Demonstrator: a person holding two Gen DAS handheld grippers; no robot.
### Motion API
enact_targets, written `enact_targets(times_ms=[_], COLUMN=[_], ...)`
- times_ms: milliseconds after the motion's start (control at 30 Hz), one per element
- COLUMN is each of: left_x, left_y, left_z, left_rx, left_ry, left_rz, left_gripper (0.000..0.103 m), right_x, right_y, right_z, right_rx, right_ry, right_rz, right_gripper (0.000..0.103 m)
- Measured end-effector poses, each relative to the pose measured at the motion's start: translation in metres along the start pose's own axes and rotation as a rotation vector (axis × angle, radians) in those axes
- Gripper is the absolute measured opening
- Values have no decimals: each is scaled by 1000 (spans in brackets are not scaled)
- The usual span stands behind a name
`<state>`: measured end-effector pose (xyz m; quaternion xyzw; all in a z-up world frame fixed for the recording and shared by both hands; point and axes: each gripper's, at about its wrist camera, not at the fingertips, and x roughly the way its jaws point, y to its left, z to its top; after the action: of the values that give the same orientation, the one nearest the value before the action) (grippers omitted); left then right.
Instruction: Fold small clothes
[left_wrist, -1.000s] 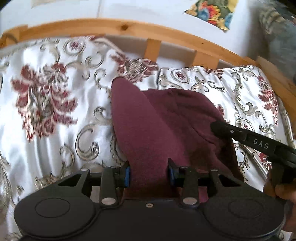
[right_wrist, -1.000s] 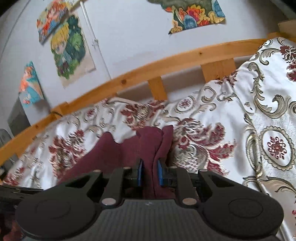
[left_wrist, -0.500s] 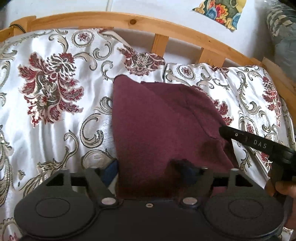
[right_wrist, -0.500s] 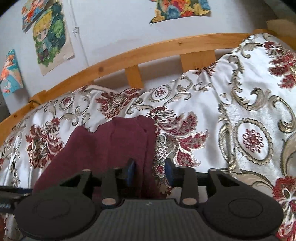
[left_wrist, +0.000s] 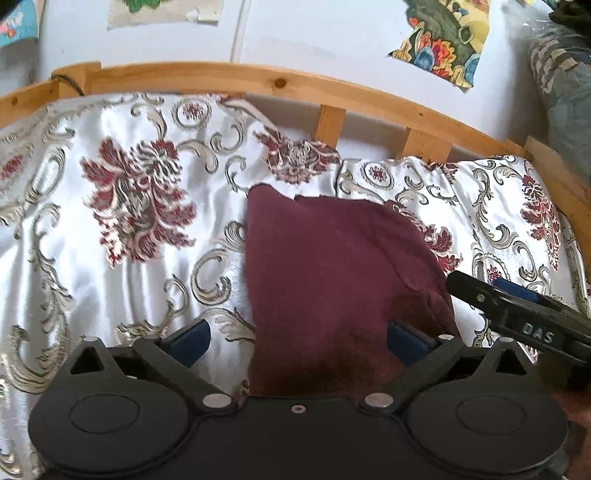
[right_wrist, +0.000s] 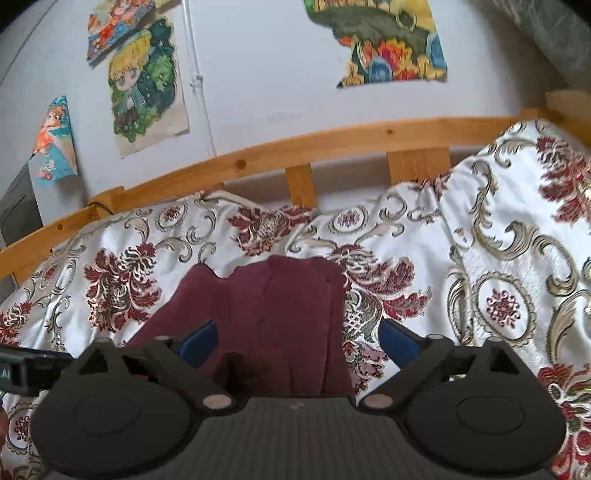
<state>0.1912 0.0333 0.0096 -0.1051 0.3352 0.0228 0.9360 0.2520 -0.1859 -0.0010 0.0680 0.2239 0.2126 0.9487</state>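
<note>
We see the maroon garment (left_wrist: 332, 266) lying flat on the floral bedspread (left_wrist: 122, 258), near the wooden rail (left_wrist: 280, 83) at the far side. A second ago both claws pinched its near edge. Now the left gripper (left_wrist: 297, 341) has just been opening and its jaws stand spread wide, the cloth lying loose between them, no pad pressing on it. The right gripper (right_wrist: 297, 341) has likewise just been opening; its blue pads (right_wrist: 397, 345) stand apart, the garment's right edge between them, untouched. The cloth has dropped from its raised bunch to lie flatter. Posters (right_wrist: 147, 85) hang on the wall.
</note>
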Motion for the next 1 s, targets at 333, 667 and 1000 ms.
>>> enact_targets(times_ms=[333, 667, 1000], left_x=[-41, -91, -131], left_y=[-12, -19, -9], left_z=[-7, -21, -56], left_rx=[98, 117, 132], left_ry=[-127, -190, -235], left_rz=[81, 83, 67], left_gripper=[102, 102, 102], right_x=[-64, -129, -179], right_y=[17, 30, 46], right_z=[-3, -15, -37], right_rx=[-77, -100, -96], right_ry=[-131, -232, -239], right_rz=[-58, -101, -122], right_gripper=[103, 103, 103])
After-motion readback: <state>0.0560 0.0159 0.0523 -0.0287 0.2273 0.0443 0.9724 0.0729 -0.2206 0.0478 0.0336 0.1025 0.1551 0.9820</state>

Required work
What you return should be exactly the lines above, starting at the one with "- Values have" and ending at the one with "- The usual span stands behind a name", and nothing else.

Response to this task
- Values have no decimals: each is scaled by 1000 (spans in brackets are not scaled)
- The usual span stands behind a name

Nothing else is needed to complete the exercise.